II Motive for commission of murder.
When the murder is committed for a motive which evinces total depravity and meanness. for instance when
(a) a hired assassin commits murder for the sake of money or reward; (b) a cold-blooded murder is committed with a deliberate design in order to inherit property or to gain control over property of a ward or a person under the control of the murderer or vis-a-vis
whom the murderer is in a dominating position or in a position of trust; (c) a murder is committed in the course
for betrayal of the motherland.
III Anti-social or socially abhorrent nature of the crime.
(a) When murder of a member of a Scheduled Caste or minority community etc., is committed not for personal
reasons but in circumstances which arouse social wrath. For instance when such a crime is committed in order to terrorize such persons and frighten them into fleeing from a place or in order to deprive them of, or make them surrender, lands or benefits conferred on them
with a view to reverse past injustices and in order to restore the social balance.

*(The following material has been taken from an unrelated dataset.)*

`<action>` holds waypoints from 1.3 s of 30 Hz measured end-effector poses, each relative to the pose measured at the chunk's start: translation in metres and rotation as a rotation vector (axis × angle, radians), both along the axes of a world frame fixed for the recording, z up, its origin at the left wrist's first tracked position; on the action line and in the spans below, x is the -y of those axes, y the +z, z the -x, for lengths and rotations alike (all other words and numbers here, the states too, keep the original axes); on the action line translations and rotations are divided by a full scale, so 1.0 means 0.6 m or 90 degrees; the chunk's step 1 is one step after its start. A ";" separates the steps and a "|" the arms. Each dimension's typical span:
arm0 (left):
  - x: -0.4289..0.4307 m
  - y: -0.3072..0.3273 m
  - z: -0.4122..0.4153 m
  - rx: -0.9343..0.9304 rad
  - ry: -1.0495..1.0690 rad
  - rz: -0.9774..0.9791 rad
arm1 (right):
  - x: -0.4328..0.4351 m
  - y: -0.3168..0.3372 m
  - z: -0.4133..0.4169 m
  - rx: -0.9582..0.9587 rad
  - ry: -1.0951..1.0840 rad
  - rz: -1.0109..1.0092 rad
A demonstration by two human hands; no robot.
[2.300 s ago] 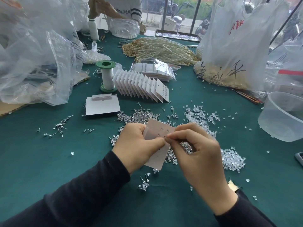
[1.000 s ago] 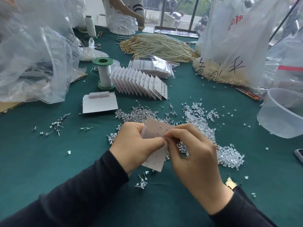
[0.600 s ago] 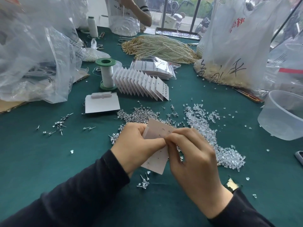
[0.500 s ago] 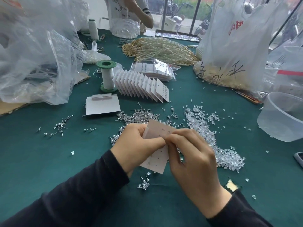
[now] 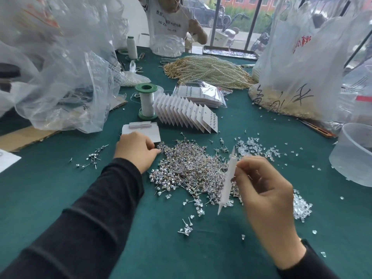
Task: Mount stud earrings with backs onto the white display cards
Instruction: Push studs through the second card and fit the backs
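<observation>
My right hand (image 5: pixel 263 200) pinches a white display card (image 5: pixel 227 182), seen edge-on and blurred, above the green table. My left hand (image 5: pixel 136 151) rests at the left edge of a big pile of silver stud earrings (image 5: pixel 189 168), fingers curled with fingertips touching the pile; whether it holds a stud is hidden. Clear earring backs (image 5: pixel 302 206) lie scattered to the right of the pile. A fanned row of filled cards (image 5: pixel 185 111) stands further back, and a stack of blank cards (image 5: pixel 141 130) lies just beyond my left hand.
A green-capped thread spool (image 5: pixel 146 101) stands left of the fanned cards. Big plastic bags (image 5: pixel 60 63) crowd the left, a white bag (image 5: pixel 302 63) the right. A clear plastic tub (image 5: pixel 354 154) sits at the right edge. Pearl strands (image 5: pixel 207 69) and another person are across the table.
Both hands were together on the card. My left hand has let go and moved left to the stud pile; my right hand keeps the card, now turned edge-on.
</observation>
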State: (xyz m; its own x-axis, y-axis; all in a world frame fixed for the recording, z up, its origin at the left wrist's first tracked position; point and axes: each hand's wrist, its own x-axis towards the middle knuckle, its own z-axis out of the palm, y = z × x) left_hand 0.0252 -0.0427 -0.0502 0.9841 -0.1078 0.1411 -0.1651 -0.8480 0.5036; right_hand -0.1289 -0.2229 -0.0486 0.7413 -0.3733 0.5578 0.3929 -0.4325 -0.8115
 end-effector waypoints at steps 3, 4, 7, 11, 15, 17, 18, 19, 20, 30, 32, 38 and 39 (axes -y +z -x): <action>0.009 -0.004 -0.004 0.038 -0.002 -0.006 | 0.004 0.007 0.003 -0.029 0.037 -0.110; 0.011 -0.005 -0.006 0.044 -0.006 -0.008 | 0.006 0.009 0.004 -0.037 0.047 -0.157; 0.012 -0.002 -0.004 0.069 -0.020 0.017 | 0.010 0.016 0.005 -0.093 0.076 -0.314; 0.021 0.027 0.029 0.087 -0.105 0.237 | 0.020 0.022 0.003 -0.235 0.230 -0.597; 0.054 0.049 0.102 0.121 -0.330 0.472 | 0.011 0.018 -0.001 -0.346 0.308 -0.690; 0.071 0.047 0.126 0.147 -0.380 0.487 | 0.006 0.016 -0.001 -0.368 0.315 -0.671; 0.076 0.044 0.132 0.155 -0.393 0.481 | 0.004 0.015 -0.001 -0.374 0.316 -0.663; 0.078 0.042 0.135 0.161 -0.402 0.468 | 0.004 0.017 -0.001 -0.376 0.319 -0.665; 0.079 0.040 0.136 0.168 -0.408 0.453 | 0.004 0.019 -0.001 -0.372 0.325 -0.673; 0.081 0.032 0.144 0.303 -0.434 0.330 | 0.004 0.021 -0.003 -0.347 0.316 -0.763; 0.081 0.031 0.145 0.308 -0.443 0.311 | 0.005 0.019 -0.003 -0.341 0.313 -0.775; 0.080 0.033 0.151 0.252 -0.493 0.267 | 0.005 0.015 -0.008 -0.313 0.291 -0.819; 0.079 0.034 0.155 0.221 -0.517 0.228 | 0.005 0.016 -0.008 -0.300 0.279 -0.841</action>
State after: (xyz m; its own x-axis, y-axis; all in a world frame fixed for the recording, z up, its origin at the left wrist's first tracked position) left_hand -0.0675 -0.0900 -0.0301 0.5243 -0.6342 0.5682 -0.8251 -0.2134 0.5232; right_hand -0.1239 -0.2261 -0.0392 0.9400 -0.1105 -0.3227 -0.1135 0.7909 -0.6013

(b) In cases of 'bride burning' and what are known as 'dowry-deaths' or when murder is committed in order to remarry for the sake of extracting dowry once again or to marry another woman on account of infatuation. IV Magnitude of crime.
When the crime is enormous in proportion. For instance when multiple murders say of all or almost all the members of a family or a large number of persons of a particular caste, community, or locality, are committed.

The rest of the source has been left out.